First we concatenate all the daiy unigrams, in order to create a huge unique list with all the tokens of the list

In [8]:
unigrams = list(chain.from_iterable([token for token in tokens_tweets.values()])) # Get all the unigrams of the tweet_dict

Then, with the list that we just create we build a new list with the top 200 bigrams measured by using PMI.

In [9]:
bigrams = []
bigram_measures = nltk.collocations.BigramAssocMeasures()
bigram_finder = nltk.collocations.BigramCollocationFinder.from_words(unigrams) 
bigram_finder.apply_word_filter(lambda w: len(w) < 3)# or w.lower() in ignored_words)
top_200_bigrams = bigram_finder.nbest(bigram_measures.pmi, 200) # Top-200 bigrams

And finally, as the function **nltk.collocations.nbest(bigram_measures.pmi, n)** returns a list with sets of the bigrams. We proceed to convert this sets to the following format:

$$\text{set[0]_set[1]}$$

And append this value to a list called bigrams. So at the end the list **bigrams** will store the top 200 bigrams with the correct format.

In [10]:
for i in top_200_bigrams:
    bigram = str(i[0].strip()) + '_' + str(i[1].strip())
    bigrams.append(bigram)

### 6. Removal of useless words
Now that we already create the bigram list, we can handle the unigrams list to performe the following steps:

#### 6.1 Remove of duplicate words
As we are constructing the vocabulary of the tweets, we can get rid of duplicate values. We do this by converting the list unigrams to a set. And then we convert the set again to a list to make it easier to handle.

In [11]:
unigrams = list(set(unigrams))

#### 6.2. Remove Context Independent Stopwords
There some words in all the language that are useful to construct correct sentences, these words are often functional words for example, articles, pronouns, particles, and so on. 
There are some libraries in Python that have these words compiled, but in this case we are going to use the words in the file **stopwords_en.txt** given to do this assigment and was already imported in the first step.

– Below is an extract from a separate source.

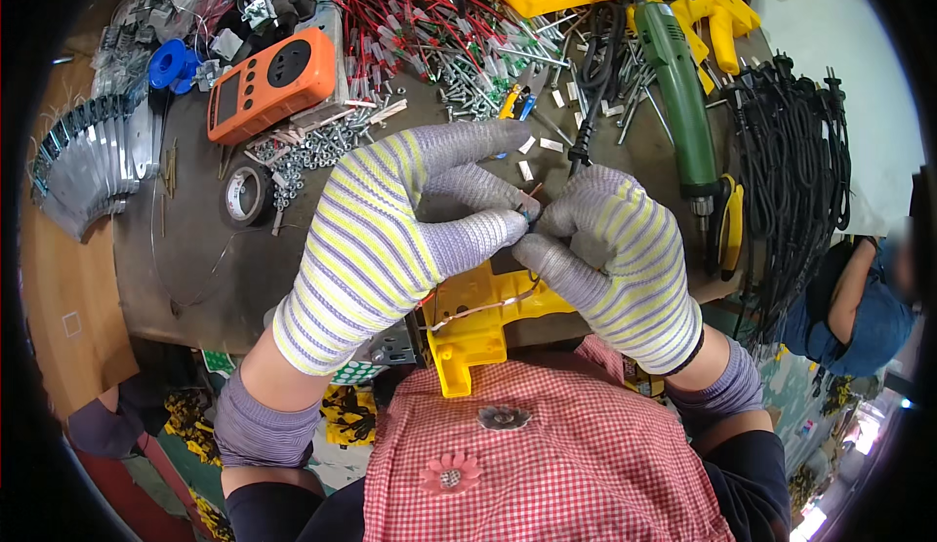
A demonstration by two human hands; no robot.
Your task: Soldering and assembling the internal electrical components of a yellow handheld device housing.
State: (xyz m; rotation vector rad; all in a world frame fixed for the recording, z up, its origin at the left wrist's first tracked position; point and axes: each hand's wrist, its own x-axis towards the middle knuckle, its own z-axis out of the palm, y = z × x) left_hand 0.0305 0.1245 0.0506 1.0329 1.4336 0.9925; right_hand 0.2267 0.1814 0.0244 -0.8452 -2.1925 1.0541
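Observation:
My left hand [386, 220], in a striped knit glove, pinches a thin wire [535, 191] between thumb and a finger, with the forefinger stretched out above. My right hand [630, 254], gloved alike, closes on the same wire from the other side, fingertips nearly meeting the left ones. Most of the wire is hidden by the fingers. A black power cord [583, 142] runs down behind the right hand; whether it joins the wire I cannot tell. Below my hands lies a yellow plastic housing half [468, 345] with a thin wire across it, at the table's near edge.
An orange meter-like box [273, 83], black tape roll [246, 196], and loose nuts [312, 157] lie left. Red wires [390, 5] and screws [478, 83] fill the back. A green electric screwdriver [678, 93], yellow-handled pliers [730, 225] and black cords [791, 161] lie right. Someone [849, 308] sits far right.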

The Context Independent Stop Words are stored in a list called **ci_stopwords**

In [12]:
unigrams = [x for x in unigrams if x not in set(ci_stopwords)] # Remove context independent stopwords

#### 6.3. Remove unigrams with less than 3 letters
In order to get words we some meaningful significant, we get rid of words with less that 3 letters.

In [13]:
unigrams = [x for x in unigrams if 3 <=  len(x)] # Tokens with less than 3 letters

#### 6.4. Remove words due its frequency
By getting the frequency of occurrence of some words distributed along the documents, we can identify two different type of words.

- **Rare tokens:** Words that occur in less than 5 documents (days)
- **Context dependent stop words:** Words that occur in more than 60 documents (days)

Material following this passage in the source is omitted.